Your instructions ▸
Please repeat, from the entries that follow, the lines from the one containing "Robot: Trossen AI" through the one containing "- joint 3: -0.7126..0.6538" exactly, adding nothing.

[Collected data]
*-*-*

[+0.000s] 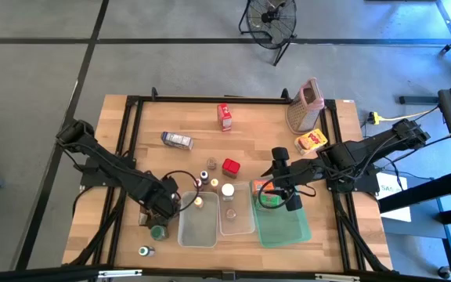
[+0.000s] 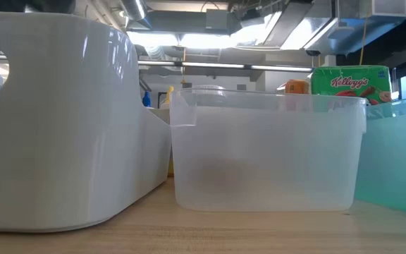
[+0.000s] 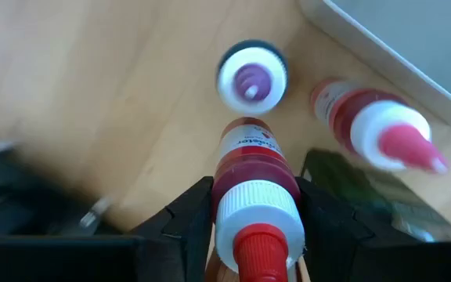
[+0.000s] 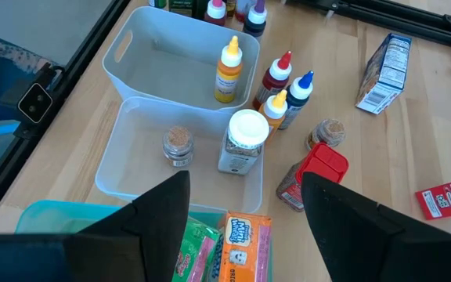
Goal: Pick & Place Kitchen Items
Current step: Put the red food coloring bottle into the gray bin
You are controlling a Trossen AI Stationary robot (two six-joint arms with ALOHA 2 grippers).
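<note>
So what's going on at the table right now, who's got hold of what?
The left gripper has its fingers closed around a small red bottle with a red cap, beside the left clear tub. The right gripper hangs open over the green tray, where two cartons lie. A small jar sits in the middle tub; other bottles and cartons are out on the table.

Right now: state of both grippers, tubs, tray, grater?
left gripper: shut on red-capped bottle, beside the left tub.
right gripper: open, empty, over the green tray.
left tub: empty.
middle tub: holds one cork-topped jar.
grater: upright.
</note>
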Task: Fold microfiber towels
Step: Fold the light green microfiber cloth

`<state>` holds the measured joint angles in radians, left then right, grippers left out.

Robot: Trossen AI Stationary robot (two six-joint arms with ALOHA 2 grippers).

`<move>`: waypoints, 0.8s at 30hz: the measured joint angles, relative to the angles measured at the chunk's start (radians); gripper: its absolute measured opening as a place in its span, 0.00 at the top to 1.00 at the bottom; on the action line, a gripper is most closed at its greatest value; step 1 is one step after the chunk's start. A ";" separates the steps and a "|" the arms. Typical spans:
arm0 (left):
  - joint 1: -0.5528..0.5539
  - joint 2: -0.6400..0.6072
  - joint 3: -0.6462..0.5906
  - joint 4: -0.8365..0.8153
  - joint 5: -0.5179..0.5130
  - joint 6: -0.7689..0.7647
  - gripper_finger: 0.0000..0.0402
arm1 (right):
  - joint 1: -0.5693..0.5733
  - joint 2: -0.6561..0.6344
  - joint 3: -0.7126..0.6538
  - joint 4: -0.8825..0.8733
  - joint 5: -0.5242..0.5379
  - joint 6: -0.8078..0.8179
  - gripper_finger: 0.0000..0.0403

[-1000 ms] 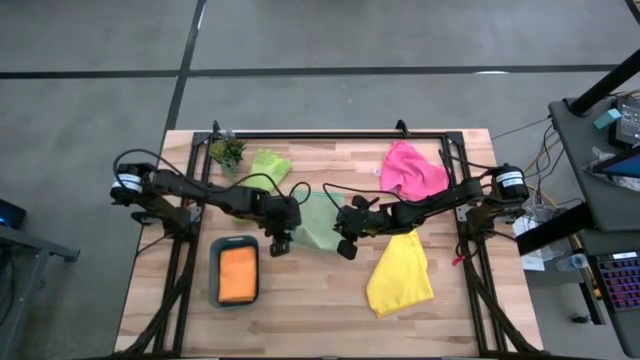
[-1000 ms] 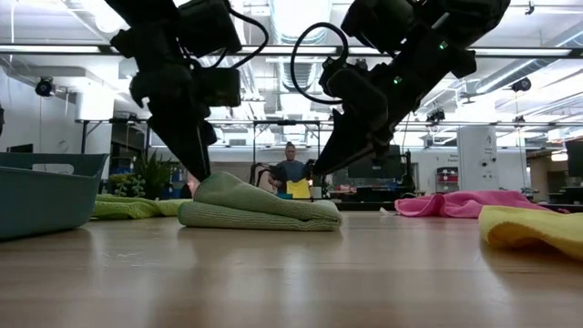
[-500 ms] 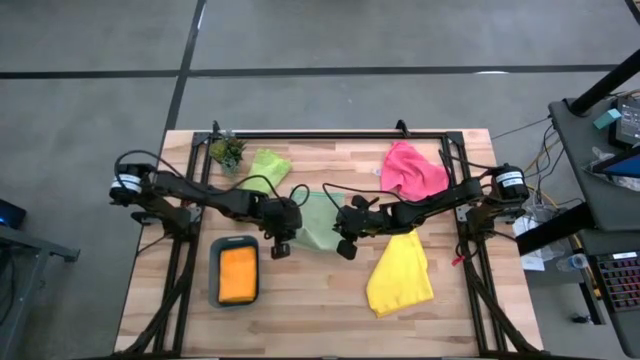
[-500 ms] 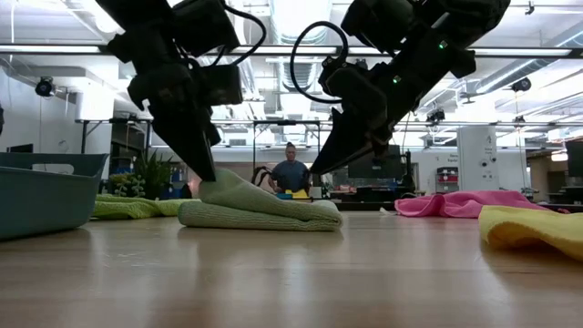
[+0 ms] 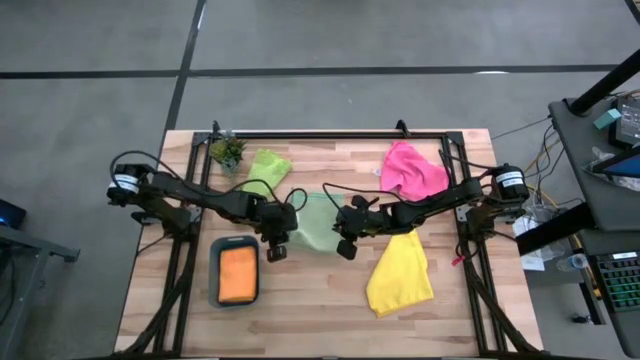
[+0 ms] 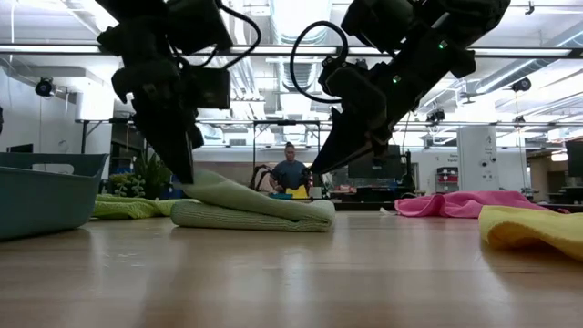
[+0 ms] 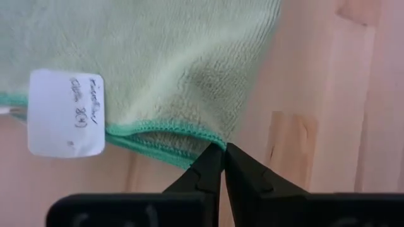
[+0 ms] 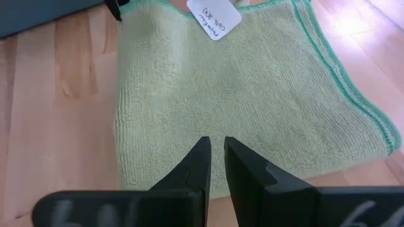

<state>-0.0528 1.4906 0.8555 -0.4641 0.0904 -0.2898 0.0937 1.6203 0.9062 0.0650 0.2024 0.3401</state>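
The pale sage green towel (image 5: 315,222) lies folded flat on the table's middle, with a white label (image 7: 66,113) at one edge. My left gripper (image 5: 276,243) is shut at its left near corner. My right gripper (image 5: 346,236) stands at the towel's right side, fingers almost together on the cloth. The lime green towel (image 5: 266,165) lies at the far left and the pink towel (image 5: 412,168) at the far right. The yellow towel (image 5: 400,272) lies near right, and the orange towel (image 5: 237,273) rests in the teal tray (image 5: 214,270). My left gripper pinches the towel's green-hemmed corner (image 7: 211,140) between its two fingertips, slanting down from the table's left. Two hemmed layers show there. The corner (image 6: 196,178) is raised slightly while the rest of the towel lies on the table. My right gripper has its fingertips (image 8: 203,148) on the towel's upper layer (image 8: 216,129), a little in from its right edge, with a thin strip of cloth between them. It slants down from the table's right. The towel lies flat under it.
A small potted plant (image 5: 228,150) stands at the far left corner beside the lime towel. The black arm frames (image 5: 180,260) run along both table sides. Bare wood (image 5: 310,300) lies along the near edge between the tray and the yellow towel.
My left gripper has shut on the sage towel's corner and drawn it slightly toward the table's left edge. The hump in the upper layer has flattened into a slope. The towel's right part has stayed in place.
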 joint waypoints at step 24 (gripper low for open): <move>0.000 0.003 0.056 -0.294 0.152 -0.013 0.50 | 0.000 0.000 0.000 0.002 0.000 -0.010 0.91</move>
<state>-0.0532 1.4937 0.9114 -0.7580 0.2424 -0.3027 0.0937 1.6203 0.9062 0.0674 0.2024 0.3299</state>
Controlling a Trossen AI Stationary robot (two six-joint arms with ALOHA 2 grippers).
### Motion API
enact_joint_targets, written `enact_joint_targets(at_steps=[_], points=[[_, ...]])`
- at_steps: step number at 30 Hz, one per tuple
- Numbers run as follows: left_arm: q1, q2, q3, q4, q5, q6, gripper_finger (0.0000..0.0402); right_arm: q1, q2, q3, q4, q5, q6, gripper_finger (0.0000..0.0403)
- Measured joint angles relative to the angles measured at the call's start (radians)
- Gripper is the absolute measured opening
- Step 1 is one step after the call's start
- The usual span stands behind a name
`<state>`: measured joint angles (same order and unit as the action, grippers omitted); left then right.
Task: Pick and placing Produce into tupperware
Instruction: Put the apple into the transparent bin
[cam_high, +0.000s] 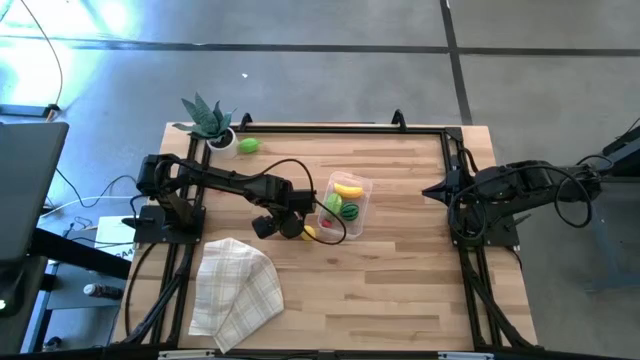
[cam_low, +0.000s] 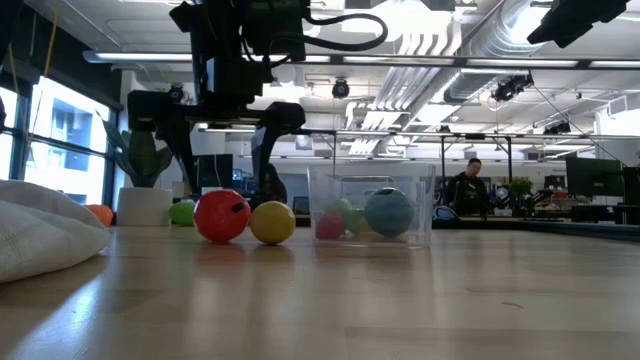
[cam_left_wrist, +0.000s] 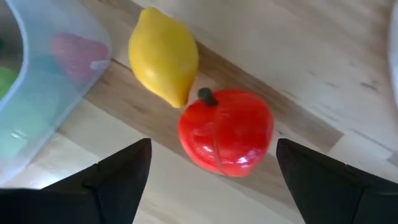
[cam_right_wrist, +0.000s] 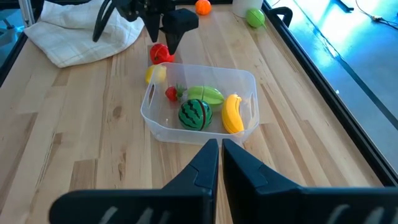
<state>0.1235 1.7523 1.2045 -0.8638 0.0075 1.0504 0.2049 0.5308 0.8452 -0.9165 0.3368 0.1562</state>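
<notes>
Left gripper (cam_left_wrist: 211, 165) hangs right over the red tomato (cam_left_wrist: 225, 132), fingers spread wide on either side, not gripping it. The tomato sits on the table (cam_high: 400, 270) touching a yellow lemon (cam_left_wrist: 164, 56), both just beside the tub (cam_right_wrist: 202, 102). Inside the tub: a banana (cam_right_wrist: 232, 114), a watermelon (cam_right_wrist: 195, 115), a light green piece and a small red one. Right gripper (cam_right_wrist: 220, 155) is clenched with nothing in it, parked at the table's right edge.
</notes>
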Motion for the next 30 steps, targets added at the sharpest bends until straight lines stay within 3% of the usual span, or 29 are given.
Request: enact_joint_targets(at_steps=[11, 30], points=[[0.016, 0.0, -0.016, 0.006, 0.072, 0.012, 0.0331, 0.0, 0.0, 0.0, 0.0, 0.0, 0.0, 0.0011], [0.016, 0.0, -0.093, 0.108, 0.086, 0.015, 0.0326, 0.0, 0.0, 0.0, 0.0, 0.0, 0.0, 0.0011]])
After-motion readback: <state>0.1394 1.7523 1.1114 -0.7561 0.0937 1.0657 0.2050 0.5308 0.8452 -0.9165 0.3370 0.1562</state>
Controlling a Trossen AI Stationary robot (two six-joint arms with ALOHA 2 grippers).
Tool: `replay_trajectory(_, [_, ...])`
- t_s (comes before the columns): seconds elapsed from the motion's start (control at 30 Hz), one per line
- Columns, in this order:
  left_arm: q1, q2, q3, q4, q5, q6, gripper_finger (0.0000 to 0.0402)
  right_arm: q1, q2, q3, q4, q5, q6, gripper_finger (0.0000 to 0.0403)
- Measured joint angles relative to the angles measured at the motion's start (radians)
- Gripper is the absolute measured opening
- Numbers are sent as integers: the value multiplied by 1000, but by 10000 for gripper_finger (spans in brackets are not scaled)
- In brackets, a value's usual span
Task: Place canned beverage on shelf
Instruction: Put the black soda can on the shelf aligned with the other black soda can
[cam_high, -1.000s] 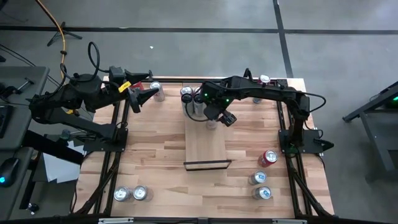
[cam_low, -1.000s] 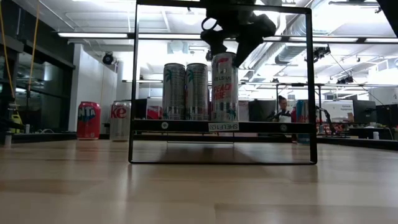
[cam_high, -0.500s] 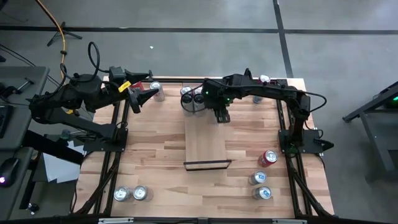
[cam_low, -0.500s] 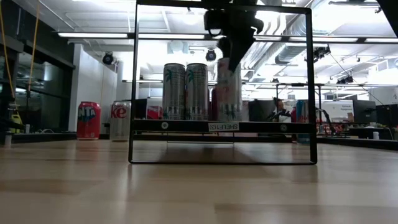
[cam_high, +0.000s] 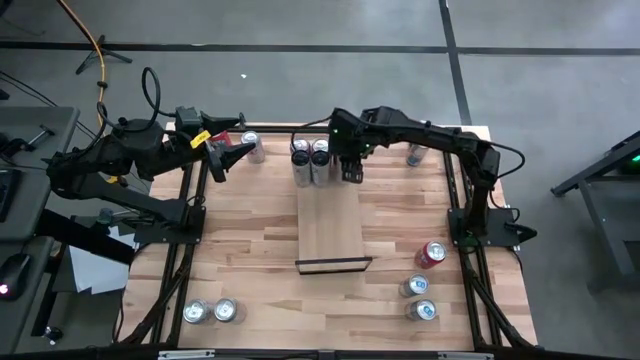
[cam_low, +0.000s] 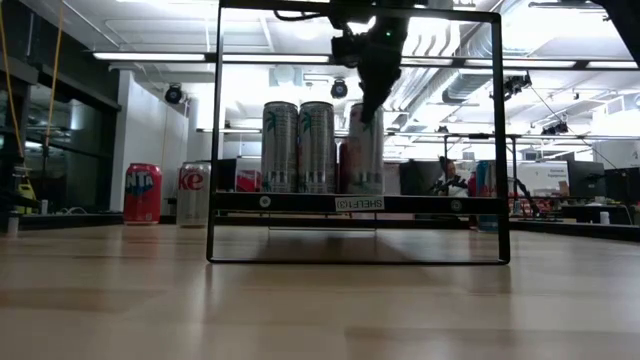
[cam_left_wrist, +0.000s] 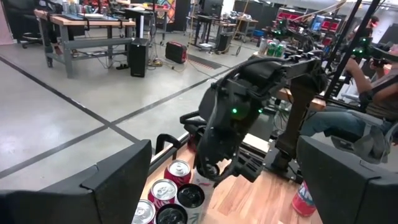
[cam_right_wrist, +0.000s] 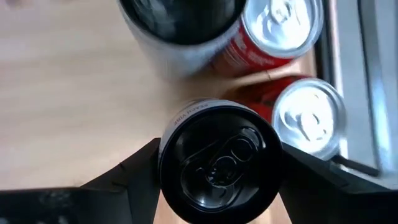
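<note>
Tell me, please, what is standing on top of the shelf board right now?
On the shelf, at its far end, stand two tall silver cans and a third tall can between the right gripper's fingers. The gripper hides that can from above.

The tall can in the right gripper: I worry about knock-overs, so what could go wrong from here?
1. The right gripper clamps the tall can close to two red cans; an opening finger may nudge one.
2. The can stands tight beside the two tall cans on the shelf; a skewed lift-off could tip the row.

The left gripper waits, open, at the table's far left corner.
</note>
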Motion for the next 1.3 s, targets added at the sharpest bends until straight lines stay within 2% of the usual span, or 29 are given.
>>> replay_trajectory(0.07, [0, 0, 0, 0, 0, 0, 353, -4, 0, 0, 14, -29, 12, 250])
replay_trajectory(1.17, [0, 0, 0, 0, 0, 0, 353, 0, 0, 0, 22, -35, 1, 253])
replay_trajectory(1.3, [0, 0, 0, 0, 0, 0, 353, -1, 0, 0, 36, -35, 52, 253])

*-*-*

Result of this task ▸
Robot: Trossen AI Stationary robot (two six-joint arms with ALOHA 2 grippers).

`<move>`: waypoints, 0.8s at 30hz: the measured joint angles, relative to the angles measured at the chunk's start (radians); gripper: its absolute measured opening as a place in its span, 0.00 at the top to 1.00 at the bottom; on the action line, a gripper is most closed at its greatest value; step 1 is one step after the chunk's start. A ";" separates the steps and a "|" the arms. Typical spans:
arm0 (left):
  - joint 1: -0.5528..0.5539
  - joint 2: -0.6400..0.6072
  - joint 3: -0.6462..0.5906
  - joint 4: -0.8365..0.8153
  - joint 5: -0.5179..0.5130
  - joint 6: -0.7689..0.7647
  - gripper_finger: 0.0000..0.0402
arm1 (right):
  - joint 1: -0.5693..0.5733
  - joint 2: -0.6561..0.6344
  - joint 3: -0.7126..0.6538

What has been written here completes the answer.